_Assignment_
What lines below include the word "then"? Copy each one.
++++
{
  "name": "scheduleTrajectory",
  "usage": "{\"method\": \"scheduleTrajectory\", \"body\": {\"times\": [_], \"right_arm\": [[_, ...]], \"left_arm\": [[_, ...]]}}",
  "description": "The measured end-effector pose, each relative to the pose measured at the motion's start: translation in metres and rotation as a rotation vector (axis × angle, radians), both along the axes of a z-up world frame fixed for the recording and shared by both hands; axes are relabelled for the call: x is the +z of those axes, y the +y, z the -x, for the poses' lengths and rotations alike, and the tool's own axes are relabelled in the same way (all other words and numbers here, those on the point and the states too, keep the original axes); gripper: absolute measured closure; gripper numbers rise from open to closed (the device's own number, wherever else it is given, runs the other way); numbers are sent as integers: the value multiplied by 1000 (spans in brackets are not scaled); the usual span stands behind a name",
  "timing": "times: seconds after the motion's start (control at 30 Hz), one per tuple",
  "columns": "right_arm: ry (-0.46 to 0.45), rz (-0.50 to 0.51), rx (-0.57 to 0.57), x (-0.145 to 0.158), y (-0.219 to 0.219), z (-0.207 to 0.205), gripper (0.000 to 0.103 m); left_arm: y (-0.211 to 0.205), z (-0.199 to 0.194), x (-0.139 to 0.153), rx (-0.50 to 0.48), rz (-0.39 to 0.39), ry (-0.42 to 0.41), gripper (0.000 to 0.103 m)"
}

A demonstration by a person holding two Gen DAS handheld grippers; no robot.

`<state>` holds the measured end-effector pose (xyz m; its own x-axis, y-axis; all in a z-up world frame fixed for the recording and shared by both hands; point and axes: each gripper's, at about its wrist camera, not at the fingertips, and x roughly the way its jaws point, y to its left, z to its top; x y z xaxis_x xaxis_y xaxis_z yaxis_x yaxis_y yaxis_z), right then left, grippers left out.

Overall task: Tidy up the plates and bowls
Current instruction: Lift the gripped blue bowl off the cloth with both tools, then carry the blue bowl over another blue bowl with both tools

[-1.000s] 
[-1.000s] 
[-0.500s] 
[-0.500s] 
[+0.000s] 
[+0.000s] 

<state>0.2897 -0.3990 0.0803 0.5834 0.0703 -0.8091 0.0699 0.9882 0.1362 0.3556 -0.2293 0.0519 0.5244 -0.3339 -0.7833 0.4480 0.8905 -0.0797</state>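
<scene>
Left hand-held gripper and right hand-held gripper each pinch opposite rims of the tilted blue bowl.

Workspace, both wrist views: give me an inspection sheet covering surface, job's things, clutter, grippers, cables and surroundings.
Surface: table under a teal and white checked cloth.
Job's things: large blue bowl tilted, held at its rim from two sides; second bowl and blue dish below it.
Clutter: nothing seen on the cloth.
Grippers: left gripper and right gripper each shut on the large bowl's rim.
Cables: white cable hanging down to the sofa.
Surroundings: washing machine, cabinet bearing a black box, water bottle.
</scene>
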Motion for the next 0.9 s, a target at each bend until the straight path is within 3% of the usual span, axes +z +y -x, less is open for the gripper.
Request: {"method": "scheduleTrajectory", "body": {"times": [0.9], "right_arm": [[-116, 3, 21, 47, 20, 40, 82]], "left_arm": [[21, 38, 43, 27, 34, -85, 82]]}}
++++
_Task answer_
`<state>` holds the measured end-effector pose (xyz m; its own x-axis, y-axis; all in a z-up world frame fixed for the recording and shared by both hands; point and axes: each gripper's, at about its wrist camera, not at the fingertips, and x roughly the way its jaws point, y to its left, z to its top; x y z xaxis_x xaxis_y xaxis_z yaxis_x yaxis_y yaxis_z), right then left, grippers left out.
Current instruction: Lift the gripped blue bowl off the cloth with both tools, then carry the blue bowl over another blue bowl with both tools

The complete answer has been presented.